Chapter 8. Storage and File Structure

Contents

Classification of Physical Storage Media
Flash Storage
File Organization
Organization of Records in Files
Data Dictionary Storage

(0) 개념 정리

참고 : https://chartworld.tistory.com/17

Field : 고정/가변 길이의 순차적 바이트 ( = column을 표현하는데에 사용 )
Record : Field들의 모음 ( = Tuple, Object 등 )
- record는 “물리적 block”에 저장되어야
- record가 변경되는 경우라면, “가변 데이터 구조”가 유용
Block : Record들의 모음
File : Block들의 모음
- 효율적인 querying / modifcation을 위해, File에 인덱스 (index) 부여

(1) Classification of Physical Storage Media

Criteria

(1) speed
- speed with which data can be accessed
(2) cost
- cost per unit of data
(3) reliability
- data loss on power failure / system crash
- physical failure of storage device
(4) volatility
- (4-1) volatile storage
  - switch off \(\rightarrow\) lose contents
- (4-2) non-volatie storage
  - switch off \(\rightarrow\) contents persists
  - Ex) secondary and tertiary storage, battery backed-up main memory

a) Storage Hierarchcy

Primary Storage
- Fastest / Volatile
- ex) cache, main memory
Secondary Storage
- Non-volatile / Moderately fast
- called on-line storage
- ex) flash memory, magnetic disks
Tertiary Storage
- Non-volatile / Slow
- called off-line storage
- ex) optical disk, magnetic tape

Magnetic Hard Disk Mechanism

b) Optimization of Disk-Block Access

Block

a contiguous sequence of sectors from a single track
data is transferred between “disk” & “main memory” in blocks
size : 512 bytes ~ XXX kilobytes

Disk-arm scheduling algorithms

order pending access to tracks, so that disk arm movement is minimized

Details

to reduce block-access time,

we can organize blocks on disks in a way that corresponds to how data will be accessed
ex) store related info in same / nearby cylinders
however…
- FRAGMENTATION : blocks may be get scattered all over the disk, by insertion/deletion
- DE-FRAGMENTATION : some systems have utilities for de-fragmentation

(2) Flash Storage

2 types of flash memory

(1) NAND
(2) NOR

Details :

NAND : much higher storage capacity ( for a given cost )
widely used for data storage, in camera, music players, cell phones…
lower cost per byte ( than main memory )
non-volatile
requires page-at-a-time read
- page : 512 bytes ~ 4kB
transfer rate : 20 mb/ sec
solid state disks : use multiple flash storage devices, to provide higher transfer rate

( 100 ~ 200 mb / sec)
once written, flash page cannot be directly overwritten

( has been erased & rewritten subsequently )
Erase opration :
- performed on number of pages, called erase blocks
there is a limit to how many times a flash page can be erased

( 100,000 ~ 1,000,000 times … wear leveling )
flash memory system :
- reduces the impact of these problems, using a software layer called FTL (Flash Translation Layer)

(3) File Organization

DB : stored as a collection of files

File : organized logically as a sequence of records

Each file : logically partitioned into fixed-length storage units ( = blocks )

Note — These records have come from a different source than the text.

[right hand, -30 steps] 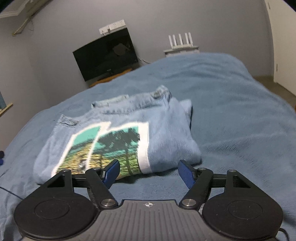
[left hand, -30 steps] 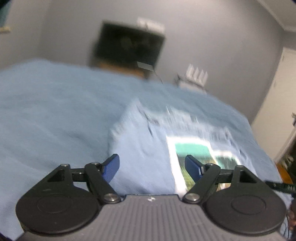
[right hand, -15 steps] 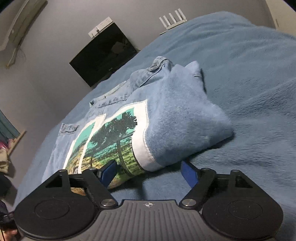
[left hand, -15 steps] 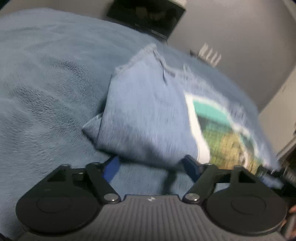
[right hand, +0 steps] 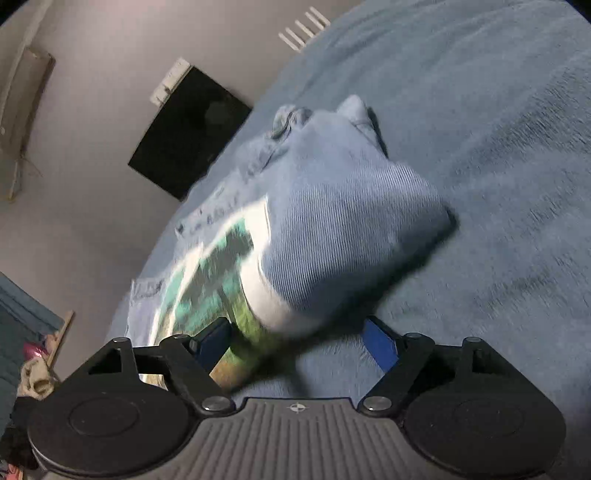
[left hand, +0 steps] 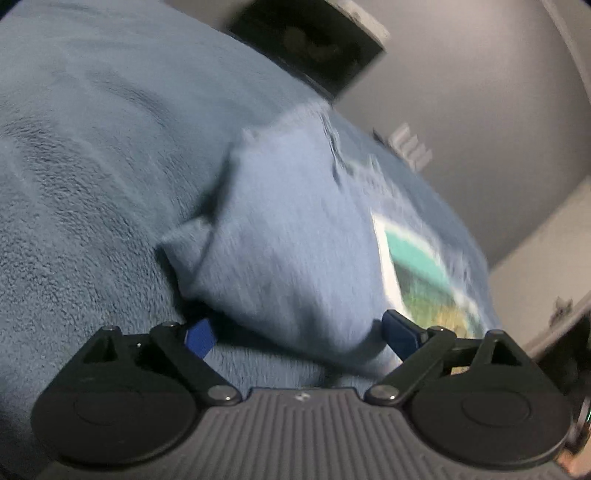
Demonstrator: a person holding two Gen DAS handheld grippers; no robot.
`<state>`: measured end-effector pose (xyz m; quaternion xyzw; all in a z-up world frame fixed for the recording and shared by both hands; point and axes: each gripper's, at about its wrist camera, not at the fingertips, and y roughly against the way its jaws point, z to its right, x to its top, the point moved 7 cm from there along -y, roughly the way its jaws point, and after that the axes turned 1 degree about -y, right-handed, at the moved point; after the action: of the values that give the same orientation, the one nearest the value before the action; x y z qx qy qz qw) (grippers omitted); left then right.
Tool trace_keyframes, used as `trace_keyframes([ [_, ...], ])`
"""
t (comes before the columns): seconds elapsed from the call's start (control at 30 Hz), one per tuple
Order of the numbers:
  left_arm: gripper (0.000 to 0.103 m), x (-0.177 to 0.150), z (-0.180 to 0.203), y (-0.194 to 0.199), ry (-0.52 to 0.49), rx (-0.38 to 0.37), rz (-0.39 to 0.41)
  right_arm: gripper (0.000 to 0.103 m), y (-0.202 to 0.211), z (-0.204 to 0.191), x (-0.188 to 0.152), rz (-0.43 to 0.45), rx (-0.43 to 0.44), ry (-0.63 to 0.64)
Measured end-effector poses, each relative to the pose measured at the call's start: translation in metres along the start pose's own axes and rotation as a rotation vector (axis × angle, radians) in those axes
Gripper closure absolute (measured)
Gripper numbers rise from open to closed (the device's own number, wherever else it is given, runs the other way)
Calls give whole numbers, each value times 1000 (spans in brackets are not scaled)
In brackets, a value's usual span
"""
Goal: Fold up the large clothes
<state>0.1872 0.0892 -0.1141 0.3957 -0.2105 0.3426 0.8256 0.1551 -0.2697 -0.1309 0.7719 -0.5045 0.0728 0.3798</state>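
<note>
A folded light-blue denim garment [left hand: 295,243] with a green, yellow and white printed panel lies on the blue blanket [left hand: 74,192]. My left gripper [left hand: 299,334] is open, low at the garment's near left corner, with the fold's edge between its blue fingertips [left hand: 201,338]. In the right wrist view the garment [right hand: 332,221] fills the middle. My right gripper [right hand: 295,345] is open at the near right corner, with the printed edge between its fingertips [right hand: 378,345].
A black TV [right hand: 188,136] hangs on the grey wall behind the bed, also in the left wrist view [left hand: 310,40]. A white router [right hand: 303,31] stands past the bed. Clutter [right hand: 33,373] lies at the left. The blanket [right hand: 498,184] stretches right.
Both grippers have dropped and moved forward to the garment's near edge, tilting downward. The garment now sits between each pair of open fingers. The garment has not moved.
</note>
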Motion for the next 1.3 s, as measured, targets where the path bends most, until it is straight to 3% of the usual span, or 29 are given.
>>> trace_keyframes([
  [0.07, 11, 2, 0, -2, 13, 1, 3, 10, -10, -1, 4, 1, 21, -30],
  [0.17, 10, 8, -7, -7, 96, -12, 44, 5, -19, 1, 18, 63, 58, -53],
  [0.23, 10, 14, -13, -7, 136, -15, 75, 8, -18, 4, 29, 116, 62, -67],
  [0.27, 10, 17, -15, -6, 155, -19, 85, 16, -15, 9, 35, 145, 54, -110],
  [0.37, 10, 24, -23, -9, 228, -20, 109, 25, -6, 23, 51, 242, 60, -212],
  [0.43, 11, 28, -27, -11, 263, -9, 128, 25, -9, 29, 62, 301, 66, -233],
  [0.57, 25, 29, -28, -18, 217, 75, 137, 24, -27, 18, 52, 250, 46, -199],
  [0.67, 34, 26, -27, -18, 211, 73, 150, 22, -37, 10, 49, 234, 19, -113],
  [0.7, 45, 27, -29, -16, 230, 71, 163, 23, -38, 12, 51, 242, 29, -123],
  [0.73, 54, 24, -31, -9, 253, 64, 173, 30, -38, 14, 53, 252, 35, -134],
  [0.77, 56, 24, -32, -7, 271, 55, 173, 38, -36, 13, 55, 267, 45, -127],
  [0.83, 71, 23, -26, -2, 257, 63, 179, 46, -30, 4, 55, 283, 33, -64],
  [0.97, 77, 21, -19, 12, 290, 65, 177, 54, -14, -5, 57, 312, 33, -45],
  [1.3, 78, -6, -2, 80, 306, 75, 127, 56, 54, -12, 36, 287, 28, -80],
])
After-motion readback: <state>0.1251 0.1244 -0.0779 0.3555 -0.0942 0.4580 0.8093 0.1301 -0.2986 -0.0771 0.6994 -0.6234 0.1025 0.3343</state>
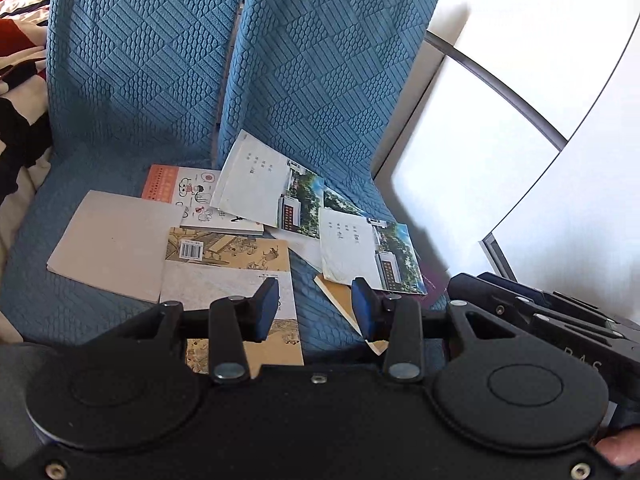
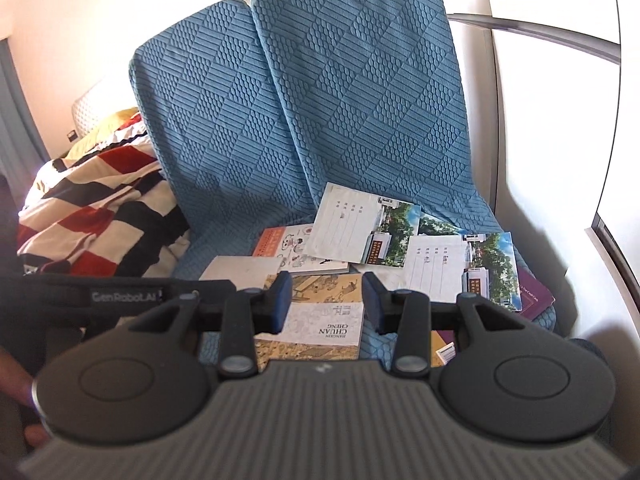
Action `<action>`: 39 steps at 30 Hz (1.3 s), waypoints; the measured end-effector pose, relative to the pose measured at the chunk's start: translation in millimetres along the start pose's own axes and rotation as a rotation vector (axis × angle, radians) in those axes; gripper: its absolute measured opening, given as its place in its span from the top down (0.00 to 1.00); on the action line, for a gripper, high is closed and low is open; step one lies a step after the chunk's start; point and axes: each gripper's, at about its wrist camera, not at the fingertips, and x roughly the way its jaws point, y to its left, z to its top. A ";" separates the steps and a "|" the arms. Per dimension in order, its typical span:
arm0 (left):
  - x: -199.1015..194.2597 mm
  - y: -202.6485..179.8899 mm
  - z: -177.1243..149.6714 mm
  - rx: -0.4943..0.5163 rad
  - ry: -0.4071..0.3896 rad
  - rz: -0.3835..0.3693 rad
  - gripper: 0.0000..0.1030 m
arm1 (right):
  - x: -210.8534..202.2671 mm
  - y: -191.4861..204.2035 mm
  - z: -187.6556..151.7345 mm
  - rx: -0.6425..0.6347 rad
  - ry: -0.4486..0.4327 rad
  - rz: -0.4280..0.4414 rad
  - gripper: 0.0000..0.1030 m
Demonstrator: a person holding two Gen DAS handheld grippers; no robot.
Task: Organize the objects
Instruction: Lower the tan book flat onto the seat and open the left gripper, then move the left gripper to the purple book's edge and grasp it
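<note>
Several books and booklets lie scattered on a blue sofa seat (image 1: 100, 320). A tan book with old paintings (image 1: 228, 256) lies nearest, also in the right wrist view (image 2: 320, 320). A plain grey booklet (image 1: 116, 244) lies to its left. An orange and white cartoon book (image 1: 188, 192) lies behind. Two white booklets with a building photo (image 1: 272, 184) (image 1: 368, 252) lie to the right. A purple book (image 2: 534, 296) sits at the right edge. My left gripper (image 1: 316, 300) is open and empty above the front of the seat. My right gripper (image 2: 326, 294) is open and empty above the tan book.
Two blue textured back cushions (image 2: 320, 100) stand behind the seat. A red, black and white striped blanket (image 2: 96, 216) is heaped at the left. A white wall and a grey-framed panel (image 1: 480, 140) are to the right.
</note>
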 end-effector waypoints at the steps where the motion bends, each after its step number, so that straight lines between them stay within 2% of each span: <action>1: 0.7 -1.2 -0.2 -0.001 0.002 0.000 0.64 | -0.2 -1.1 0.0 0.003 -0.002 0.000 0.59; 6: 11.3 -9.4 -2.9 -0.002 0.019 -0.013 0.64 | 0.1 -12.5 -2.7 0.032 -0.008 -0.007 0.59; 11: 39.0 -18.3 -9.4 -0.029 0.067 -0.049 0.64 | 2.7 -33.2 -7.3 0.067 -0.007 -0.026 0.59; 17: 86.9 -31.7 -27.6 -0.076 0.170 -0.091 0.64 | 12.5 -74.8 -16.5 0.152 0.009 -0.070 0.59; 26: 164.9 -55.1 -57.1 -0.148 0.341 -0.128 0.64 | 35.3 -149.9 -31.5 0.298 0.081 -0.120 0.59; 32: 207.6 -65.1 -64.5 -0.196 0.404 -0.130 0.64 | 48.7 -179.8 -35.3 0.341 0.109 -0.135 0.59; 36: 234.1 -67.9 -72.0 -0.203 0.434 -0.081 0.64 | 60.2 -192.3 -38.0 0.355 0.131 -0.137 0.59; 39: 252.0 -65.3 -79.3 -0.247 0.470 -0.091 0.64 | 69.4 -199.2 -40.6 0.366 0.145 -0.138 0.59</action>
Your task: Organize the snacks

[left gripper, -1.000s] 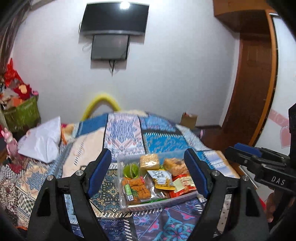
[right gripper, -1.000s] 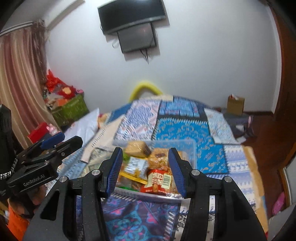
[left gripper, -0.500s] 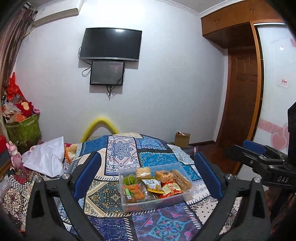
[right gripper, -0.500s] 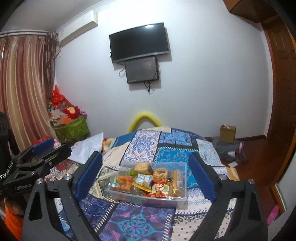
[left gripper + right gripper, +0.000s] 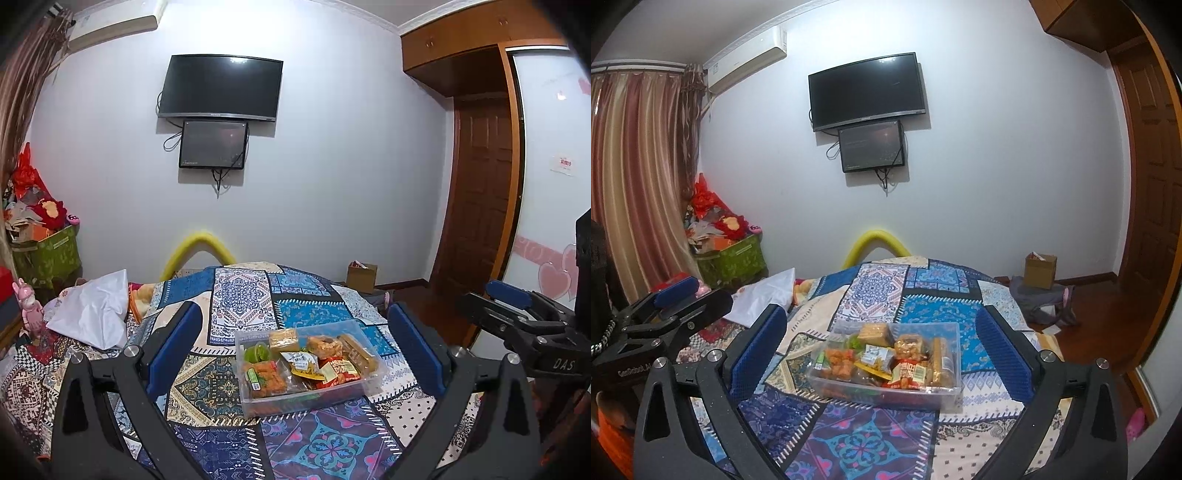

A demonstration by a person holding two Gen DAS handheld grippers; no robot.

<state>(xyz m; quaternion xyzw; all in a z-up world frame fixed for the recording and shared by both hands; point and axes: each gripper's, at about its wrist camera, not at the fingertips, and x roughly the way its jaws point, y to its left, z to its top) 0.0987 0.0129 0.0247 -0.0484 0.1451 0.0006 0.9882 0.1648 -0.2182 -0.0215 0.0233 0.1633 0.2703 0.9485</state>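
Patchwork bedspread (image 5: 240,306); snack box (image 5: 364,387) contents overlapping, labels unreadable

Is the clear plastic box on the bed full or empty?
Full: the clear plastic box holds snack packets packed side by side, with no lid on top.

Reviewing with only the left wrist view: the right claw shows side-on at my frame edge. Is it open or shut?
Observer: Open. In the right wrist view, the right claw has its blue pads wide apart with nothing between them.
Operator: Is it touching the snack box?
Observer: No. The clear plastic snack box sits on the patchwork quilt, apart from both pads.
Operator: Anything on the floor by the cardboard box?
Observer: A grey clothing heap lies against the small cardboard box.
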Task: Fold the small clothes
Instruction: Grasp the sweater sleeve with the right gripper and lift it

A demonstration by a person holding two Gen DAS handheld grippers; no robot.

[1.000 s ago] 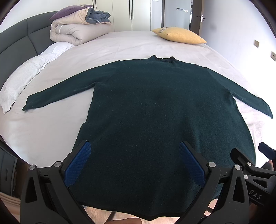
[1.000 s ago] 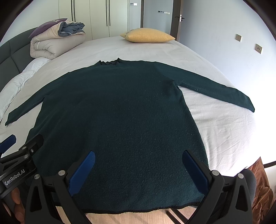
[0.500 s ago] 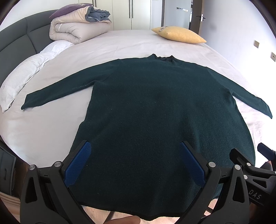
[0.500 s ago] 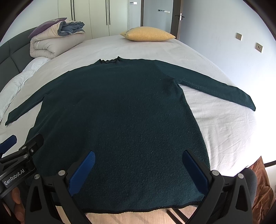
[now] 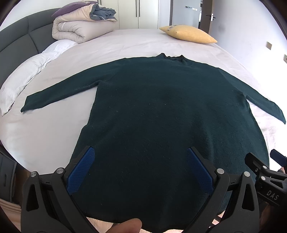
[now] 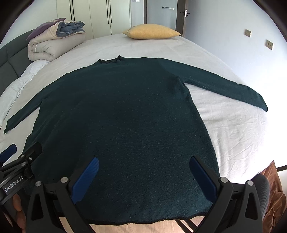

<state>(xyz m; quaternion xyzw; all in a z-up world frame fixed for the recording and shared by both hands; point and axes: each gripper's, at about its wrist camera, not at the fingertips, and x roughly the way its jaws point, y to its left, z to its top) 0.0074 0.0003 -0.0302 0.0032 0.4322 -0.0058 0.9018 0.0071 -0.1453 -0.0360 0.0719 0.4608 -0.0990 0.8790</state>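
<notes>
Dark green sweater (image 5: 170,116) is lying flat on the bed (image 5: 125,43), front down or up not clear, neck pointing toward the far side. Both sleeves are stretching outward over the pale sheet. Hem is hanging at the near edge of the bed, just under both cameras.

Left gripper (image 5: 140,166) is hovering above the lower left part of the sweater, its blue-padded fingers (image 5: 80,170) standing wide apart, gripping nothing. Right gripper (image 6: 143,176) is hovering above the lower right part, fingers (image 6: 201,179) likewise spread wide, with nothing between them. Whether either is touching the cloth cannot be told. Each gripper is showing at the edge of the other's view.

A yellow pillow (image 6: 151,32) is sitting at the far side of the bed, well apart from the sweater. A folded beige and blue duvet (image 5: 80,26) is resting at the far left by the dark headboard (image 5: 16,44), with a white pillow (image 5: 26,75) lying near the left sleeve end. White wardrobe doors (image 6: 100,16) are standing behind the bed.
</notes>
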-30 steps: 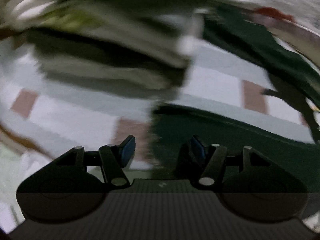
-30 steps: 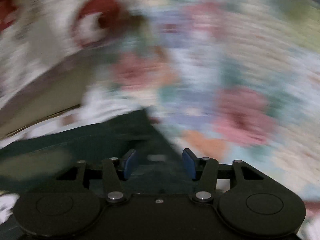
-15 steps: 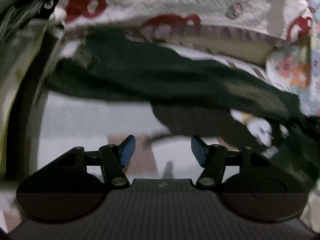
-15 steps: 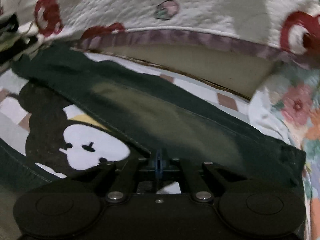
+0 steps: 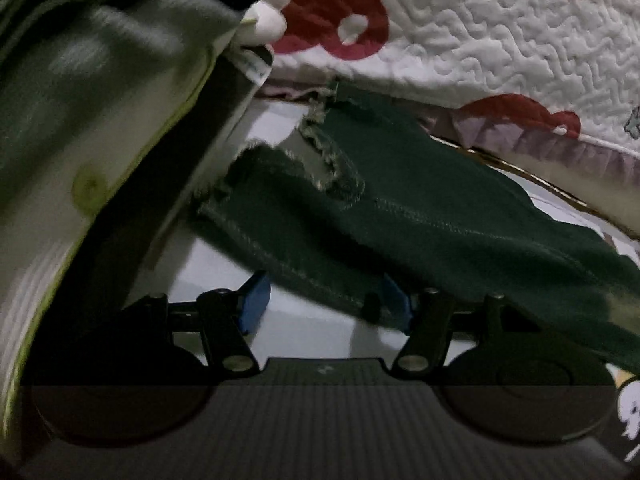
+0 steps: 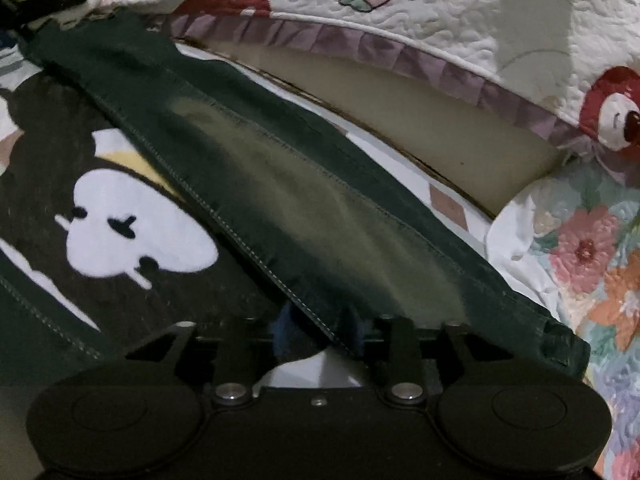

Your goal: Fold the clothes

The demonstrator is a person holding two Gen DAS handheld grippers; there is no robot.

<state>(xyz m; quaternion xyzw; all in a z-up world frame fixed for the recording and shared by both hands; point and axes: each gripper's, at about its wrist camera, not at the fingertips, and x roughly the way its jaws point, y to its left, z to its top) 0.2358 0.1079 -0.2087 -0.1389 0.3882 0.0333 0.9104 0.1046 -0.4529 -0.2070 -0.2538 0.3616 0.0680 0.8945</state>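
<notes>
A: What can't you make out in the left view?

B: The pile (image 5: pixel 100 92) at the far left is smeared by blur and cut by the frame edge; I can't tell what garments are in it. The jeans (image 5: pixel 420 216) run out of frame at the right, and their near edge covers part of the right pad (image 5: pixel 396 300).

A: And in the right view?

B: The jeans (image 6: pixel 304 184) lie over the right gripper (image 6: pixel 318 330), so its blue pads are mostly hidden. The jaws are opening, with the hem between them; contact can't be judged. The cartoon blanket (image 6: pixel 132 232) is cut off at the left.
</notes>
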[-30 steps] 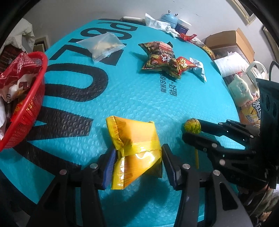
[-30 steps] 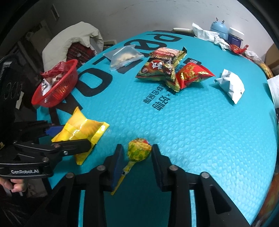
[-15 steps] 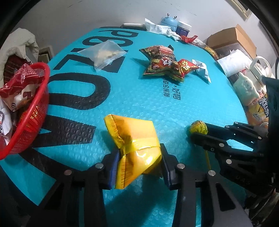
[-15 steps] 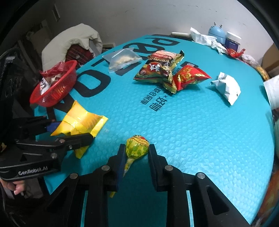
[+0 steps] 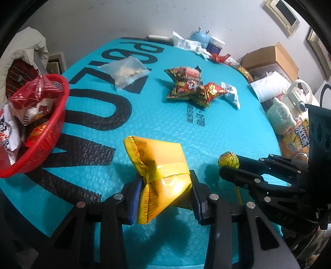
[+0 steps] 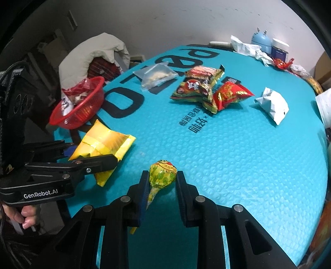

blocks = units of both storage allocation & data transfer

One approach :

assume record size is fixed
each file has records of one particular type only
different files for different relations

\(\rightarrow\) easiest to implement!

( later….will deal with variable length records )

a) Fixed-Length records

Simple approach

store record \(i\), starting from byte \(n*i\)
- \(n\) = size of each record
record access is simple ….. but records may cross blocks

example)

CREATE TABLE MovieStar ( 
  name CHAR(30) PRIMARY KEY, 
  address VARCHAR(255), 
  gender CHAR(1), 
  birthdate DATE );

32-bit porcessor ( 4의 배수 )
64-bit porcessor ( 8의 배수 )

Deletion of record \(i\) : alternatives

(1) move records
- (from) \(i+1, \cdots m\)
- (to) \(i, \cdots m-1\)
(2) do not move records, but link all free records on a free list

Free List :

store the address of the first deleted record in the file header
use this first record to store the address of the second deleted record
can think of these stored addresses as pointers
More space efficient representation:
- reuse space for normal attributes of free records to store pointers

Record Headers : record가 가지고 있어야하는 (필드의 값이 아닌) 정보

(1) record의 스키마 ( or, 스키마를 저장하는 장소에 대한 포인터 )
(2) record의 길이
(3) 가장 최근 수정/읽은 시간 (timestamps)

DB system은, CREATE TABLE 시 “schema information”를 header에 유지함

Schema Information
- columns
- types
- tuple에 등장하는 col 순서
- Constraints 등…
이 모든 정보를 header에 담기에는… ㅠㅠ

\(\rightarrow\) “해당 정보들이 저장되어 있는 곳을 가리키는 pointer“만 있으면 됨!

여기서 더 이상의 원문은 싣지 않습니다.